**DATA FOR THE TASK**:
::::::::::

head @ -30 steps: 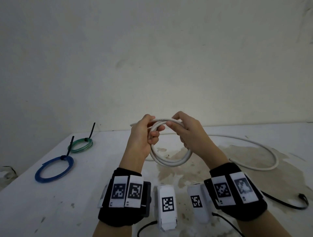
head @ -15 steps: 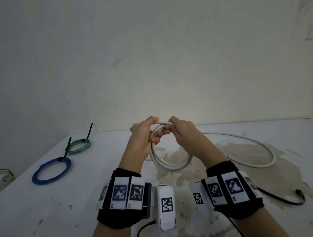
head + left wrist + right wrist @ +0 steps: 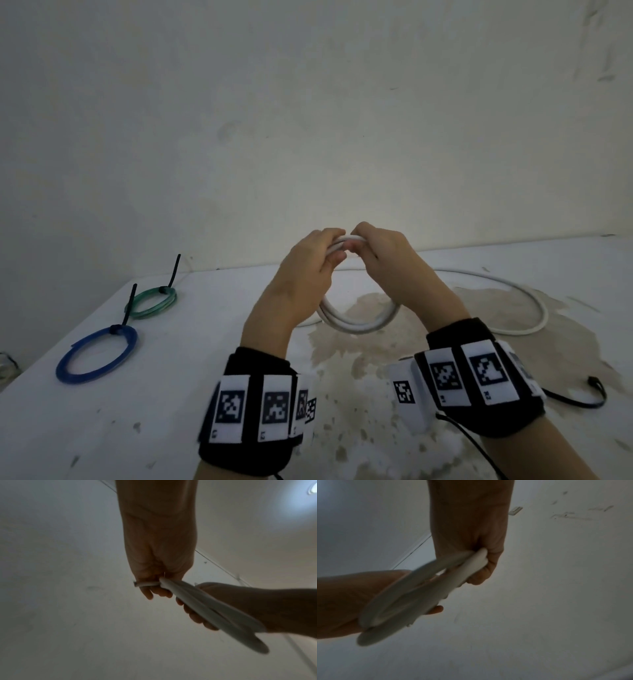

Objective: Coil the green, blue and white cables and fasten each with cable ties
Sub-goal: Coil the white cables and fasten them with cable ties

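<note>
Both hands hold a coil of white cable (image 3: pixel 356 323) upright above the table. My left hand (image 3: pixel 317 255) grips the top of the loops, fingers curled round them (image 3: pixel 154 588). My right hand (image 3: pixel 371 246) grips the same top bundle right beside it (image 3: pixel 481 566). The coil's lower arc hangs between my wrists. The rest of the white cable (image 3: pixel 534 305) trails in a wide curve over the table to the right. At the left lie a tied green coil (image 3: pixel 154 303) and a tied blue coil (image 3: pixel 97 354), each with a black cable tie sticking up.
The white table (image 3: pixel 154 411) has a brown stain in its middle and right part. A black cable tie (image 3: pixel 579 399) lies near the right edge. A bare wall rises behind the table's far edge. Thin black wires run from my wrist bands.
The two hands have come close together at the top of the white coil and now touch. The loops have been drawn tighter, and more of the loose cable sits in the coil.
</note>
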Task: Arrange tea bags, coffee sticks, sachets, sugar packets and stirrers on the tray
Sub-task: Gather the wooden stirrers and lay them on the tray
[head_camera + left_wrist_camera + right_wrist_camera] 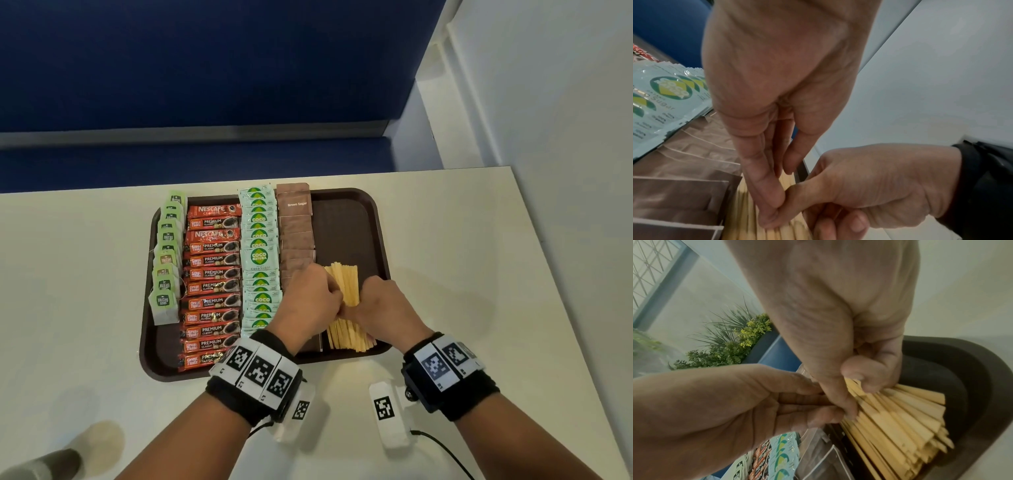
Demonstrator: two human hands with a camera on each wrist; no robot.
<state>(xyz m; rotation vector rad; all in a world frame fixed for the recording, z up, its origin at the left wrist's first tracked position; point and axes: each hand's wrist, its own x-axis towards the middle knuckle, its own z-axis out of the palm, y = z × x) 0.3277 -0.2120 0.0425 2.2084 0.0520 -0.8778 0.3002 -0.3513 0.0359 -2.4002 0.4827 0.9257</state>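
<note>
A brown tray (pixel 352 222) holds rows, from left: green tea bags (pixel 166 260), red coffee sticks (pixel 212 284), pale blue coco sugar sachets (pixel 258 246) and brown sugar packets (pixel 296 233). At the tray's near right lies a bundle of wooden stirrers (pixel 347 282). My left hand (pixel 337 301) pinches the bundle from its left side, fingers and thumb round the stirrers (pixel 748 211). My right hand (pixel 359 305) grips it from the right. Its thumb and curled fingers wrap the stirrers (pixel 900 418), which fan out over the tray's corner (pixel 972 369).
The tray sits on a white table (pixel 479 274) against a blue partition (pixel 205 68). A white tagged block (pixel 388 414) with a black cable lies near the table's front edge. A grey object (pixel 41 466) shows at the bottom left. The tray's far right part is bare.
</note>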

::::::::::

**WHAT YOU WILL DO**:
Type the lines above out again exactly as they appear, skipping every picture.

**REPLY TO THE TASK**:
head @ -30 steps: 
head @ -15 steps: 
head + left wrist + right wrist @ +0 steps: 

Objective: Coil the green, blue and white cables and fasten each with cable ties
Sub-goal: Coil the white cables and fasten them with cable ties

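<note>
Both hands hold a coil of white cable (image 3: pixel 356 323) upright above the table. My left hand (image 3: pixel 317 255) grips the top of the loops, fingers curled round them (image 3: pixel 154 588). My right hand (image 3: pixel 371 246) grips the same top bundle right beside it (image 3: pixel 481 566). The coil's lower arc hangs between my wrists. The rest of the white cable (image 3: pixel 534 305) trails in a wide curve over the table to the right. At the left lie a tied green coil (image 3: pixel 154 303) and a tied blue coil (image 3: pixel 97 354), each with a black cable tie sticking up.
The white table (image 3: pixel 154 411) has a brown stain in its middle and right part. A black cable tie (image 3: pixel 579 399) lies near the right edge. A bare wall rises behind the table's far edge. Thin black wires run from my wrist bands.
The two hands have come close together at the top of the white coil and now touch. The loops have been drawn tighter, and more of the loose cable sits in the coil.
</note>
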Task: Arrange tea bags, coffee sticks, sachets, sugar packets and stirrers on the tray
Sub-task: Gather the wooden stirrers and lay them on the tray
[head_camera + left_wrist_camera + right_wrist_camera] 
Demonstrator: two human hands with a camera on each wrist; no robot.
<state>(xyz m; rotation vector rad; all in a world frame fixed for the recording, z up, its origin at the left wrist's first tracked position; point and axes: each hand's wrist, its own x-axis towards the middle knuckle, its own z-axis out of the palm, y = z × x) 0.3277 -0.2120 0.0425 2.2084 0.0520 -0.8778 0.3002 -0.3513 0.0359 -2.4002 0.4827 0.9257</state>
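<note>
A brown tray (pixel 352 222) holds rows, from left: green tea bags (pixel 166 260), red coffee sticks (pixel 212 284), pale blue coco sugar sachets (pixel 258 246) and brown sugar packets (pixel 296 233). At the tray's near right lies a bundle of wooden stirrers (pixel 347 282). My left hand (pixel 337 301) pinches the bundle from its left side, fingers and thumb round the stirrers (pixel 748 211). My right hand (pixel 359 305) grips it from the right. Its thumb and curled fingers wrap the stirrers (pixel 900 418), which fan out over the tray's corner (pixel 972 369).
The tray sits on a white table (pixel 479 274) against a blue partition (pixel 205 68). A white tagged block (pixel 388 414) with a black cable lies near the table's front edge. A grey object (pixel 41 466) shows at the bottom left. The tray's far right part is bare.
</note>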

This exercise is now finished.